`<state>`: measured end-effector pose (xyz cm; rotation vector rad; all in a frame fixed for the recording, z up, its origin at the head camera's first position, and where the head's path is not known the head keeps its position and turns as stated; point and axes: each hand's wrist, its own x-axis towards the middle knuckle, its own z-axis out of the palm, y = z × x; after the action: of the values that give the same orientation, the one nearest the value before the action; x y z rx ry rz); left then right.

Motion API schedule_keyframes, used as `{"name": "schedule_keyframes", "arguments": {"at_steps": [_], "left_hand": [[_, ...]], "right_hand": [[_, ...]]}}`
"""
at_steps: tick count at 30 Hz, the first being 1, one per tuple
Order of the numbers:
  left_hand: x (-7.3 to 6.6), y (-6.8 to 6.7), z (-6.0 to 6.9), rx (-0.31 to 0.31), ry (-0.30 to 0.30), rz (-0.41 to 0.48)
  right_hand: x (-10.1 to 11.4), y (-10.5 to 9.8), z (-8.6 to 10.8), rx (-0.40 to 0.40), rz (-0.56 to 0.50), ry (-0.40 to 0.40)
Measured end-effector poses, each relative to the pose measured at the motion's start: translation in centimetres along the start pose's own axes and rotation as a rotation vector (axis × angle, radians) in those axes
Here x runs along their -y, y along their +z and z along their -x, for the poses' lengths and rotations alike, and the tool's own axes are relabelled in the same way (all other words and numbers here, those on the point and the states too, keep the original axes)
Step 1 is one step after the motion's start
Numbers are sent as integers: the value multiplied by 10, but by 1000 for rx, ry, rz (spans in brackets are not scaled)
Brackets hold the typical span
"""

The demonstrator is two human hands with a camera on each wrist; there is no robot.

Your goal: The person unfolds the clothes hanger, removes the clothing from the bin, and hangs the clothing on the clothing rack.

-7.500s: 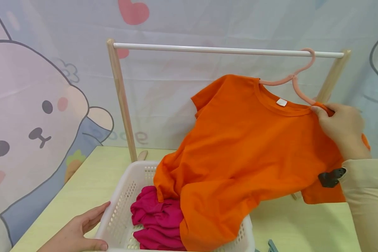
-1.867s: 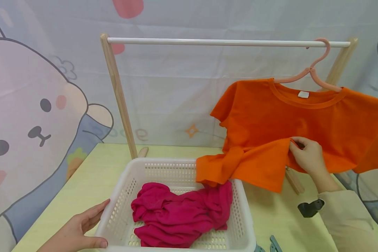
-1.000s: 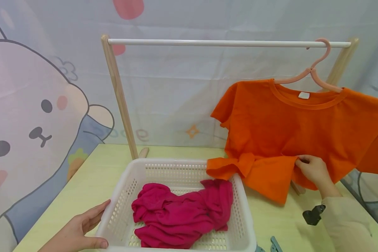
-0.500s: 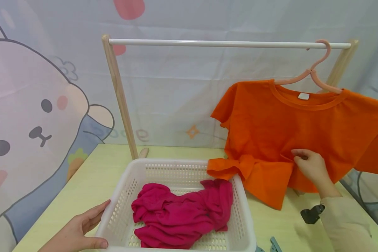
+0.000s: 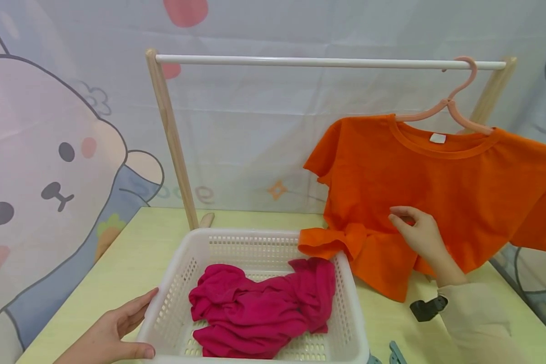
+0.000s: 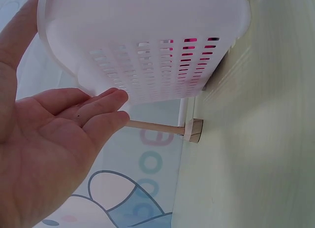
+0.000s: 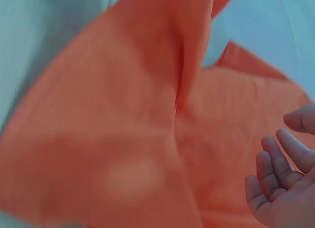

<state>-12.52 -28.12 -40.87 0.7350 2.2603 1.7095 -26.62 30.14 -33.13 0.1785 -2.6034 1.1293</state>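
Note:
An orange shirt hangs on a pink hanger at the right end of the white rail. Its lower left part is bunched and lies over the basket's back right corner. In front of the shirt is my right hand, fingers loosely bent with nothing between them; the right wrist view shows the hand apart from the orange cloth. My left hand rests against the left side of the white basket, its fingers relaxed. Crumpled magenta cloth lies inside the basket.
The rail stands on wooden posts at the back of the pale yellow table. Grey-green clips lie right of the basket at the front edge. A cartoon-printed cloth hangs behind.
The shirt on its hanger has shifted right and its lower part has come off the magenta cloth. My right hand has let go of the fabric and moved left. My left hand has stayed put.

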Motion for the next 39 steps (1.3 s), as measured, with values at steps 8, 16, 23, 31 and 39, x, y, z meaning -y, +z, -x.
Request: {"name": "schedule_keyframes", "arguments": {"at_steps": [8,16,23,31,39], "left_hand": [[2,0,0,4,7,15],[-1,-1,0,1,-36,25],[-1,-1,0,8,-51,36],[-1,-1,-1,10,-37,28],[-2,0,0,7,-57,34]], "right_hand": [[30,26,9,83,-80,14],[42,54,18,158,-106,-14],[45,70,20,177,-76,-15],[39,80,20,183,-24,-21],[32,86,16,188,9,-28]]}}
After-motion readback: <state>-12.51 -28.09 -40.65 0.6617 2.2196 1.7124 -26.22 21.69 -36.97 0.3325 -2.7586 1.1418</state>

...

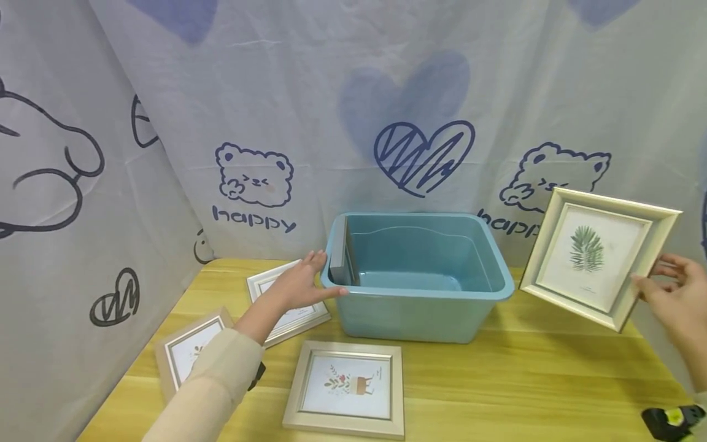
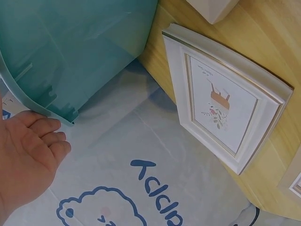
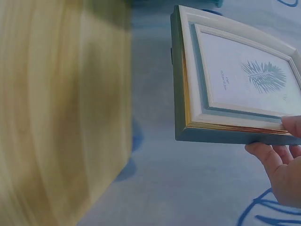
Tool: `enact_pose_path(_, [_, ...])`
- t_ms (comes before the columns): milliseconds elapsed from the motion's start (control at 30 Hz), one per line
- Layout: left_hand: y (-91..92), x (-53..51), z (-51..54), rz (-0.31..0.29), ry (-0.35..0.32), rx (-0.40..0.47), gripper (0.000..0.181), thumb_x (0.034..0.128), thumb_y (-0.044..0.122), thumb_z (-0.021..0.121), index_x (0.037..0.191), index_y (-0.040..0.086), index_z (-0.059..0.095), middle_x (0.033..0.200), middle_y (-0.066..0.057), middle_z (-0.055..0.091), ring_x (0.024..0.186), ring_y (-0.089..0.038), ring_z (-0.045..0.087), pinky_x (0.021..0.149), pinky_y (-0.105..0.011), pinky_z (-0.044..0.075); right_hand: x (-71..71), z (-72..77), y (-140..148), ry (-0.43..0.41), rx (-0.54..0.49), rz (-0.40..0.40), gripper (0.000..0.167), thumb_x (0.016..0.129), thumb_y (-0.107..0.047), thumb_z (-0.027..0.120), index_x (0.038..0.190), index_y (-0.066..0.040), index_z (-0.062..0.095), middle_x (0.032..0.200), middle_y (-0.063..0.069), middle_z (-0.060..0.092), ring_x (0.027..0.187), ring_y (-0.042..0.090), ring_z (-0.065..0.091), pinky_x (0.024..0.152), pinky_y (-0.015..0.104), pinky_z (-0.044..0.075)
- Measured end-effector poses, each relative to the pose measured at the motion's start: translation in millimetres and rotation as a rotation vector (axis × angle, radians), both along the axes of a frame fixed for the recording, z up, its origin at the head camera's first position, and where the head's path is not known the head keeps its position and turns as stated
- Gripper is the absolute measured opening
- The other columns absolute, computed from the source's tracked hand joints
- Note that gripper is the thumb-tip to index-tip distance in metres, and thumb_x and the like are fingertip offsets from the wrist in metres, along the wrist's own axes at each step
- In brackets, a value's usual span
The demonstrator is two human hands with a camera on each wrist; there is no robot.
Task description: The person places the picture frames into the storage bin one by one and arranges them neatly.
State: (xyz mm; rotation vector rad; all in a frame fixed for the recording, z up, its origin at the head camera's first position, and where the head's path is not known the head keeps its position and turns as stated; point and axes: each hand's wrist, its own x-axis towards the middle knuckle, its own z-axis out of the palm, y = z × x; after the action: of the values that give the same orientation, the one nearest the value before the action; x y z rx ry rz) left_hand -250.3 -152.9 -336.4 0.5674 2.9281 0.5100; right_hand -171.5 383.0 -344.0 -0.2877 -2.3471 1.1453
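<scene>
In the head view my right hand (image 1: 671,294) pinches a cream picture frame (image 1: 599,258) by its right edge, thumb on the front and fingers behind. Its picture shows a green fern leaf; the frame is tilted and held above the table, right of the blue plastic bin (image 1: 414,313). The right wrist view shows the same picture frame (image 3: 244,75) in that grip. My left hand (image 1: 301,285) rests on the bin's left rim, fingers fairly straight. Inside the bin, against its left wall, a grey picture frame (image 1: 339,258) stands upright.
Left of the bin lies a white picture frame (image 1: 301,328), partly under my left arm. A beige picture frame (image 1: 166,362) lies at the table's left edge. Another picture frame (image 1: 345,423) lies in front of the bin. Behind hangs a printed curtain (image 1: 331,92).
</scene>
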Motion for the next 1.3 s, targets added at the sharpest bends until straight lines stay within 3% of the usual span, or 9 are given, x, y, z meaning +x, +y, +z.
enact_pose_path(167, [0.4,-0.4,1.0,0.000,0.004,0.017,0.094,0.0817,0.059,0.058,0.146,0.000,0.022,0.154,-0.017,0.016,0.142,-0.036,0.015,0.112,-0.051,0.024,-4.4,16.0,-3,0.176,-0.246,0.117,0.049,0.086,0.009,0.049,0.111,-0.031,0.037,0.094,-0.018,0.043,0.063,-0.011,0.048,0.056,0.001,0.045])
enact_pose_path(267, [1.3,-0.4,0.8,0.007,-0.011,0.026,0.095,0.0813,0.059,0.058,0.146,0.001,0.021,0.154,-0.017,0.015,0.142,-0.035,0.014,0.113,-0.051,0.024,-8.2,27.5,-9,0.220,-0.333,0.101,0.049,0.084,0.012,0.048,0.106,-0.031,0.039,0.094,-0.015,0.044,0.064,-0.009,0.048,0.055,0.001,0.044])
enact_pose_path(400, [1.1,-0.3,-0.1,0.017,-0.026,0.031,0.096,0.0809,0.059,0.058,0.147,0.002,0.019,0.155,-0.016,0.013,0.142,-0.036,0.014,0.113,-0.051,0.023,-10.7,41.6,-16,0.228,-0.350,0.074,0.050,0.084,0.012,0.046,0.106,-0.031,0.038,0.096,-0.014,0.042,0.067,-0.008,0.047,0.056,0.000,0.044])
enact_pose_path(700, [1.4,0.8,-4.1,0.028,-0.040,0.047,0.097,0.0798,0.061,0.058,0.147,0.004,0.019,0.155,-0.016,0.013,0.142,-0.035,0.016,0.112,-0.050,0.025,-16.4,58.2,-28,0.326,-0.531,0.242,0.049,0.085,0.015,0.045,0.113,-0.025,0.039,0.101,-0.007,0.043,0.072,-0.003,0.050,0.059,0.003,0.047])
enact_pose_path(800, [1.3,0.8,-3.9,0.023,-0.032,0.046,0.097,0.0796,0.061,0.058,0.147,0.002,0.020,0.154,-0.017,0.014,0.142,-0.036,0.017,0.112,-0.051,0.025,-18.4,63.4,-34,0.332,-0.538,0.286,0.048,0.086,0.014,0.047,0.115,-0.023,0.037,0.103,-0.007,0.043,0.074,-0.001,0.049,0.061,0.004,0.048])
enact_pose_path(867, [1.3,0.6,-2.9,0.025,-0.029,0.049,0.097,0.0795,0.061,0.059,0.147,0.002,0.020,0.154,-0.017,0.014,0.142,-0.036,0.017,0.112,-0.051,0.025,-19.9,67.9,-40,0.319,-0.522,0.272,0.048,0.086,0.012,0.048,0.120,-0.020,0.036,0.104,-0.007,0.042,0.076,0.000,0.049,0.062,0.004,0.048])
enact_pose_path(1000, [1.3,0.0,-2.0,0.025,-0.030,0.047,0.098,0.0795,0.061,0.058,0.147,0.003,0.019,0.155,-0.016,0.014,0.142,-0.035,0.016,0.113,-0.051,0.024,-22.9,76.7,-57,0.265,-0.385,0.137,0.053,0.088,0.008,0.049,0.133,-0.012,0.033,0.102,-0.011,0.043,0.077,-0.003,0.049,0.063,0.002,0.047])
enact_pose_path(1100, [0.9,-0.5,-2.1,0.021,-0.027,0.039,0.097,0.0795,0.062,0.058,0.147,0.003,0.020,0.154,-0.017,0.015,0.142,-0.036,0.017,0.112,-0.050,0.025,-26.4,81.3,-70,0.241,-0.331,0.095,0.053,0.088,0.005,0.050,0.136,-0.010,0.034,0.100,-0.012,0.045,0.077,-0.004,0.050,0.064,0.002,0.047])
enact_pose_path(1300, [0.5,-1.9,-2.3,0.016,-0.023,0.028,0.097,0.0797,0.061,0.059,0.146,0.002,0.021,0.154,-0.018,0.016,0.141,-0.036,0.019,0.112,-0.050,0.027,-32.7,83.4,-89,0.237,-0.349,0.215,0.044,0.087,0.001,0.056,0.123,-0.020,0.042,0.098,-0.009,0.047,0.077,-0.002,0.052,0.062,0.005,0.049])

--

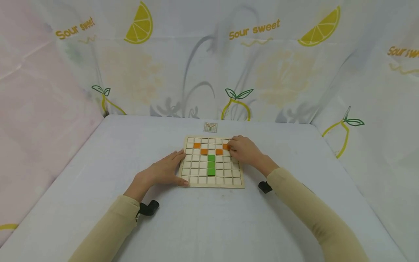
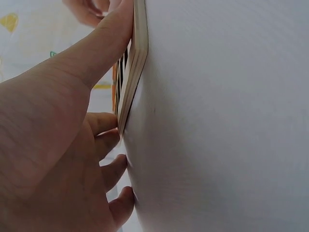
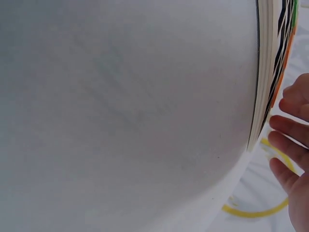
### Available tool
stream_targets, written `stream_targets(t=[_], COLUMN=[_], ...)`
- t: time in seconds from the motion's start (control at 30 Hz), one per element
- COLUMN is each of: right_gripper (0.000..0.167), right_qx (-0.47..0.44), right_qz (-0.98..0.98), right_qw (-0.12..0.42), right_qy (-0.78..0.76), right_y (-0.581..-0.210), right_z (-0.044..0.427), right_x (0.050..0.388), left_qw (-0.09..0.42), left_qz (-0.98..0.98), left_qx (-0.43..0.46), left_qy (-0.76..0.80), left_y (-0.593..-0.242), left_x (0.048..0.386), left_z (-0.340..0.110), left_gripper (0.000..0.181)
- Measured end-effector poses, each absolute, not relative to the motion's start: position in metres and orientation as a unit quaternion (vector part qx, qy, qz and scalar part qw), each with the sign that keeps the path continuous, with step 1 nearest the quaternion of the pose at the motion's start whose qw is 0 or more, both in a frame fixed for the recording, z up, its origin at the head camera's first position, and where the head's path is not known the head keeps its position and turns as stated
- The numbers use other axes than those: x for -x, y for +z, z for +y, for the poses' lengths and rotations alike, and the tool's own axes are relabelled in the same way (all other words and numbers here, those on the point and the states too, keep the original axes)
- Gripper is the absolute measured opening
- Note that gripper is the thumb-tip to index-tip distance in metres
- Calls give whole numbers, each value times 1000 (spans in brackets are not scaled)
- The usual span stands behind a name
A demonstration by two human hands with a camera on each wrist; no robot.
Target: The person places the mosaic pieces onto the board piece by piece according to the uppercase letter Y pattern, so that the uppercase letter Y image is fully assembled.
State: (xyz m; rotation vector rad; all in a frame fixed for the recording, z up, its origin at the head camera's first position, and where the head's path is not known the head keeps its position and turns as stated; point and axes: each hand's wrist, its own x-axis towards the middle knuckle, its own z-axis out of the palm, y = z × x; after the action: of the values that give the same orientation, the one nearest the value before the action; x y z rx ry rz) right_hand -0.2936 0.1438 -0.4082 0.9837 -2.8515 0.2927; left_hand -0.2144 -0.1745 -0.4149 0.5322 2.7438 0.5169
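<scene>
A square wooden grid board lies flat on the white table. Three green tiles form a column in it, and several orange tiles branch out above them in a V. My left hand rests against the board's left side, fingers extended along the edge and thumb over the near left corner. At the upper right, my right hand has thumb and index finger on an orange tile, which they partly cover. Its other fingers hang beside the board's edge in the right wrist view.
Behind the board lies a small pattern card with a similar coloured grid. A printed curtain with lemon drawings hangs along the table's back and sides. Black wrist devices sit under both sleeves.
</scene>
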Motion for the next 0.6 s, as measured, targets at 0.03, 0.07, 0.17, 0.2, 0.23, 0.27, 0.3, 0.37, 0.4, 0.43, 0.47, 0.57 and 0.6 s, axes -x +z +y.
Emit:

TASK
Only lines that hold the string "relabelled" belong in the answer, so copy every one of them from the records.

SOLUTION TO THE PROBLEM
Here x runs along their -y, y along their +z and z along their -x, for the poses' lengths and rotations alike, and the tool's own axes are relabelled in the same way (all other words and numbers here, those on the point and the states too, keep the original axes)
- The numbers use other axes than those: x for -x, y for +z, z for +y, for the poses' lengths and rotations alike, and the tool's own axes are relabelled in the same way (all other words and numbers here, those on the point and the states too, keep the original axes)

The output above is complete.